* EXERCISE PROMPT:
Leave out every line before the one containing "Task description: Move", and set down that line and the rest through the end of the listing exactly.
((
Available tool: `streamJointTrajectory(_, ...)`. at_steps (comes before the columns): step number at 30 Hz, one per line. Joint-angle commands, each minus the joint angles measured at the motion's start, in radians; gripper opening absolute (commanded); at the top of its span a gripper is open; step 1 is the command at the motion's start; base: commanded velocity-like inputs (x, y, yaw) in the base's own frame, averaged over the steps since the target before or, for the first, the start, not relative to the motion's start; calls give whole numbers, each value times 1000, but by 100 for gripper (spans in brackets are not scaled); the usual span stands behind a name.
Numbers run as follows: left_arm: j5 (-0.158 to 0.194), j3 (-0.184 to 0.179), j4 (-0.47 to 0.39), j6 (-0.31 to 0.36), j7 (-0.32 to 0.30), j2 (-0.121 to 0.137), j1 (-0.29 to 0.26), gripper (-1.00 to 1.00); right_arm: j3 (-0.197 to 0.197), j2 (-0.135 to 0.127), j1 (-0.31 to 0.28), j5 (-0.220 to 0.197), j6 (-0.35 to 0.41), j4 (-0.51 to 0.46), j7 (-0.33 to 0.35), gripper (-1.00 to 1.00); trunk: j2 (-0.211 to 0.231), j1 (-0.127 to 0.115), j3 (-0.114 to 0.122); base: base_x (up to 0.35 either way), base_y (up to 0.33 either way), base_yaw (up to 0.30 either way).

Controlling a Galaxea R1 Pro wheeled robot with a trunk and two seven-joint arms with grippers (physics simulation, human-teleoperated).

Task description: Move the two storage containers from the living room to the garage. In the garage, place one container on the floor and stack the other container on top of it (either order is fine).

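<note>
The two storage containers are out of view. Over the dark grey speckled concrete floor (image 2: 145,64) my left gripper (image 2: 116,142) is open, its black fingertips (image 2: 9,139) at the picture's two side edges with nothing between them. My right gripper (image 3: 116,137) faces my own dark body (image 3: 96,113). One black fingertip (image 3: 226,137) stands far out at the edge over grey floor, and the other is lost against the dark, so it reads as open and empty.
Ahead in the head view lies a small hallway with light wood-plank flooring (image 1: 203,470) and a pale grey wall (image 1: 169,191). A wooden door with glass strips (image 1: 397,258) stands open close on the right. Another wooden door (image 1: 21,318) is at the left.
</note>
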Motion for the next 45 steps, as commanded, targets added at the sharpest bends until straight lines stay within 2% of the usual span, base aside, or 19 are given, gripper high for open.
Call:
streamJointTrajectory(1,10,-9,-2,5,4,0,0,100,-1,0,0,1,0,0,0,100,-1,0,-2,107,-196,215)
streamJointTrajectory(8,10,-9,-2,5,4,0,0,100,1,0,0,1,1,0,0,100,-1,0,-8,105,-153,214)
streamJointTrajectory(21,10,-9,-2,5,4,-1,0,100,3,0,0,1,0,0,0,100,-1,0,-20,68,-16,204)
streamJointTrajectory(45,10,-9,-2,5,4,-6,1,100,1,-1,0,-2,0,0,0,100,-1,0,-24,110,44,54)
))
* YOUR SOLUTION:
Task description: Move the two storage containers from the living room to the garage. In the garage, place one container on the floor and stack the other container on top of it (either order is fine).

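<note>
The two storage containers are out of view. Over the dark grey speckled concrete floor (image 2: 145,64) my left gripper (image 2: 116,142) is open, its black fingertips (image 2: 9,139) at the picture's two side edges with nothing between them. My right gripper (image 3: 116,137) faces my own dark body (image 3: 96,113). One black fingertip (image 3: 226,137) stands far out at the edge over grey floor, and the other is lost against the dark, so it reads as open and empty.
Ahead in the head view lies a small hallway with light wood-plank flooring (image 1: 203,470) and a pale grey wall (image 1: 169,191). A wooden door with glass strips (image 1: 397,258) stands open close on the right. Another wooden door (image 1: 21,318) is at the left.
</note>
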Motion for the next 45 steps, as commanded, targets added at the sharpest bends until straight lines stay within 2% of the usual span, base aside, or 19 are given, gripper high for open.
Call:
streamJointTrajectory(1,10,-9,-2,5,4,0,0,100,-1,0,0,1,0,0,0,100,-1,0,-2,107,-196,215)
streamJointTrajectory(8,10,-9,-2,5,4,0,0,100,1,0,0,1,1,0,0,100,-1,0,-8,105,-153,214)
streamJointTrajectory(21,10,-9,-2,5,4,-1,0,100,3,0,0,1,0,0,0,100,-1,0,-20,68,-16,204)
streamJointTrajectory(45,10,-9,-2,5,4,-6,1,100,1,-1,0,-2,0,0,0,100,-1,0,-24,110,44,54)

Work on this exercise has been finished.